Another left-handed reliever, Glendon Rusch, was outrighted from the roster. Rusch has cleared waivers and has 72 hours to decide if he'll report to Triple-A Portland or become a free agent, which is the more likely scenario.
"They're all tough when you're talking about the quality of individual," Padres manager Bud Black said. "In a short period of time, he became very well liked in the clubhouse."
Rusch, who made the Padres' 25-man roster out of Spring Training, was 1-2 with a 6.41 ERA over 12 games. Rusch missed the 2007 season after being diagnosed with a blood clot in his lung in September 2006.
"I feel great, I feel I'm back to where I was, better than where I was in '06," Rusch said as he packed his things before the game. "It's frustrating. Now you have to wait and see how it pans out, where there's interest.
"I honestly was surprised. In the role that I was in [long relief], I thought I was safe down there. It happens. It's the nature of the game."

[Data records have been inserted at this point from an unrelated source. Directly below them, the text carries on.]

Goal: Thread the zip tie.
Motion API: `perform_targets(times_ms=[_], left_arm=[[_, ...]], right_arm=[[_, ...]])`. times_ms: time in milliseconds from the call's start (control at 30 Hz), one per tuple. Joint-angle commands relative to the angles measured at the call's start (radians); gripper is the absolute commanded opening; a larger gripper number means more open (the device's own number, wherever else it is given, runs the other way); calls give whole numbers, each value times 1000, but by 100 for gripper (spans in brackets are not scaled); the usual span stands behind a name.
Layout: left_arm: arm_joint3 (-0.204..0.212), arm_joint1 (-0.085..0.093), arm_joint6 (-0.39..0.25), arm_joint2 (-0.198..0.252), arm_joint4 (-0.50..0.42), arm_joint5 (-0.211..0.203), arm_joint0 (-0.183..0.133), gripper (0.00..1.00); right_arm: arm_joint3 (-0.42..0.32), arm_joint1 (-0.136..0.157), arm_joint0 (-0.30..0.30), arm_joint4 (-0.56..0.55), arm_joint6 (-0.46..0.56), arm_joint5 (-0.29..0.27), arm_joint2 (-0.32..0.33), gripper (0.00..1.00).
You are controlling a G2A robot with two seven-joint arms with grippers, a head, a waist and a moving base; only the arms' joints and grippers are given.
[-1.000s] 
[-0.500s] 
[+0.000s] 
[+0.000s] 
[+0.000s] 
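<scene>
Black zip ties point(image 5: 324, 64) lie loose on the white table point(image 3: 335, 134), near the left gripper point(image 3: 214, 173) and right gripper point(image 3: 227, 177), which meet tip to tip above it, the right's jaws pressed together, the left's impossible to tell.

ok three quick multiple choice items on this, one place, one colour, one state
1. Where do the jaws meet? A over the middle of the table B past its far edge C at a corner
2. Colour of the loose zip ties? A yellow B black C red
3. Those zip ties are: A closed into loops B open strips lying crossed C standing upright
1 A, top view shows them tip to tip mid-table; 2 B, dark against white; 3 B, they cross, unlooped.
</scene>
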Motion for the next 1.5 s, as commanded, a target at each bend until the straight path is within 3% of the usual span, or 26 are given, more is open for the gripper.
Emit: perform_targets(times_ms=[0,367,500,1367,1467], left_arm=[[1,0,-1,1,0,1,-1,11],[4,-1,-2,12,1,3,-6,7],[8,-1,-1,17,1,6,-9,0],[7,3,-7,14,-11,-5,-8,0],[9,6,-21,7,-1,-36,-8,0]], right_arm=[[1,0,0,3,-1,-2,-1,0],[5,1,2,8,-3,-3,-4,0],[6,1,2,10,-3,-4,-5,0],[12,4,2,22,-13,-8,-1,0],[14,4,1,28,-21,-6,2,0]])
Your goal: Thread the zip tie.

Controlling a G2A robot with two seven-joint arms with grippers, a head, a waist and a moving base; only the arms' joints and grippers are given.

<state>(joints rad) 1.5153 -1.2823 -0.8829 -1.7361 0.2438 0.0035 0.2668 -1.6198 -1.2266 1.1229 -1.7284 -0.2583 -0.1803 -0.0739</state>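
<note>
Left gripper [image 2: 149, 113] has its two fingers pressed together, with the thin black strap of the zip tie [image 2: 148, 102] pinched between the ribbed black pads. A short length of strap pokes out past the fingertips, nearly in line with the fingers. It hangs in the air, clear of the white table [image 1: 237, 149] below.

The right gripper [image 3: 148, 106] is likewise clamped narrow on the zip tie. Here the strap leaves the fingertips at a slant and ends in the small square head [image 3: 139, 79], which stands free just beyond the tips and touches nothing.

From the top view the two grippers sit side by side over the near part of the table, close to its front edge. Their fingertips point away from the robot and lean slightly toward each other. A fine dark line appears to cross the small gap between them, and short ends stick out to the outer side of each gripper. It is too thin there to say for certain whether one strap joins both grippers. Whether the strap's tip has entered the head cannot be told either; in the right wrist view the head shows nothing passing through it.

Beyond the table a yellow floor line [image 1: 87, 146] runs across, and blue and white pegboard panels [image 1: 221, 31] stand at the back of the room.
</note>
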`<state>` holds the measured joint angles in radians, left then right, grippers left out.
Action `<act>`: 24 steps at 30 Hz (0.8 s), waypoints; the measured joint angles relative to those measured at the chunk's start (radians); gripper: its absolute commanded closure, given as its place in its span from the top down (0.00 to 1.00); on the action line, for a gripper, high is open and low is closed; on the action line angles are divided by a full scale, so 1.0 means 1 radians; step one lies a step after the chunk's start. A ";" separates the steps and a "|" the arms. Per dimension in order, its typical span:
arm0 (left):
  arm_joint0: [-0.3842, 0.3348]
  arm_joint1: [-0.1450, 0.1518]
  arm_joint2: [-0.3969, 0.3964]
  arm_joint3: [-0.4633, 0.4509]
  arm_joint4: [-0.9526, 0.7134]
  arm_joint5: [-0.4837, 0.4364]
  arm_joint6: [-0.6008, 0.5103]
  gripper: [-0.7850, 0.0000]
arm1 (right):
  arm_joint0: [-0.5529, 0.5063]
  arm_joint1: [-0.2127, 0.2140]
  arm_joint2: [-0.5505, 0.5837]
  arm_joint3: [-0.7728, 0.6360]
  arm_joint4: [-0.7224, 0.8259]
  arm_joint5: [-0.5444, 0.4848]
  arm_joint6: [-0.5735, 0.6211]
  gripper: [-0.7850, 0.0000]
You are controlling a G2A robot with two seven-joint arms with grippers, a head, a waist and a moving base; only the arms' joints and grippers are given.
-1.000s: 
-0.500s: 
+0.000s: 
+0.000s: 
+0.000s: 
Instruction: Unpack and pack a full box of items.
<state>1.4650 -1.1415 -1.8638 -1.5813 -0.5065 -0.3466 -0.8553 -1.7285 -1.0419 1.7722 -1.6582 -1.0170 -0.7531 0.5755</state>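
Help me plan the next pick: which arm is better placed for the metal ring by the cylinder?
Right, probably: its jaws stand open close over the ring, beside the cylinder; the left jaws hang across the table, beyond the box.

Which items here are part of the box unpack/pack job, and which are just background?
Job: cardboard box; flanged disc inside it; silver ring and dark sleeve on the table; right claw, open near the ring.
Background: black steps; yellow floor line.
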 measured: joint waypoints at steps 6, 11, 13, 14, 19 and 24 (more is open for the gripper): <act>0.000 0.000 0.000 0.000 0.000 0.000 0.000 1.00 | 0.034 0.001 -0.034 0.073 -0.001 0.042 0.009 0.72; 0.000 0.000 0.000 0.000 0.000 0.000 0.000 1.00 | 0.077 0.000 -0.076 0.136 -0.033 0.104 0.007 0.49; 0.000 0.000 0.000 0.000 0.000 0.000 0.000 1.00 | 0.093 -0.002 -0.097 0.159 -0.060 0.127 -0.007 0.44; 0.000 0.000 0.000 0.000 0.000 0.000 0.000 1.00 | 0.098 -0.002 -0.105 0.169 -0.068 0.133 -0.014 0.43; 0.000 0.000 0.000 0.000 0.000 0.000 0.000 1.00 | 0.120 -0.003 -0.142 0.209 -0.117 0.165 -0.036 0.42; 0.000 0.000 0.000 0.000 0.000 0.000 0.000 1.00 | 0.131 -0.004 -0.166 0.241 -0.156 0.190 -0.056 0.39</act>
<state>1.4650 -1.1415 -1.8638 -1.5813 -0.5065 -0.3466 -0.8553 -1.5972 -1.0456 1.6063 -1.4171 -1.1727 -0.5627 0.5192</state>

As for Henn, he was enjoying a week at home in Fort Worth, Texas, with his family after being designated for assignment by the Yankees on April 30. Henn was a combined 1-0 with a 0.84 ERA in two Minor League stops after developing shoulder tendinitis during Spring Training.
Before that injury, Henn was considered to have a shot at cracking the Yankees bullpen as a left-handed specialist. Now, Henn is in San Diego and happy for the opportunity to prove himself to a new team.
"There might not be anyone more excited than myself to be in a different place," Henn said. "I was with the Yankees going on eight years. You come to Spring Training and, as they say, you start with a clean slate. But people remember what you did the year before.
"Now I can really start with a clean slate."
A 26th-round selection of the Yankees in the 2000 First-Year Player Draft, Henn made 36 Major League appearances with New York (five starts) over parts of three seasons from 2005-07, posting a 2-6 record with a 7.53 ERA.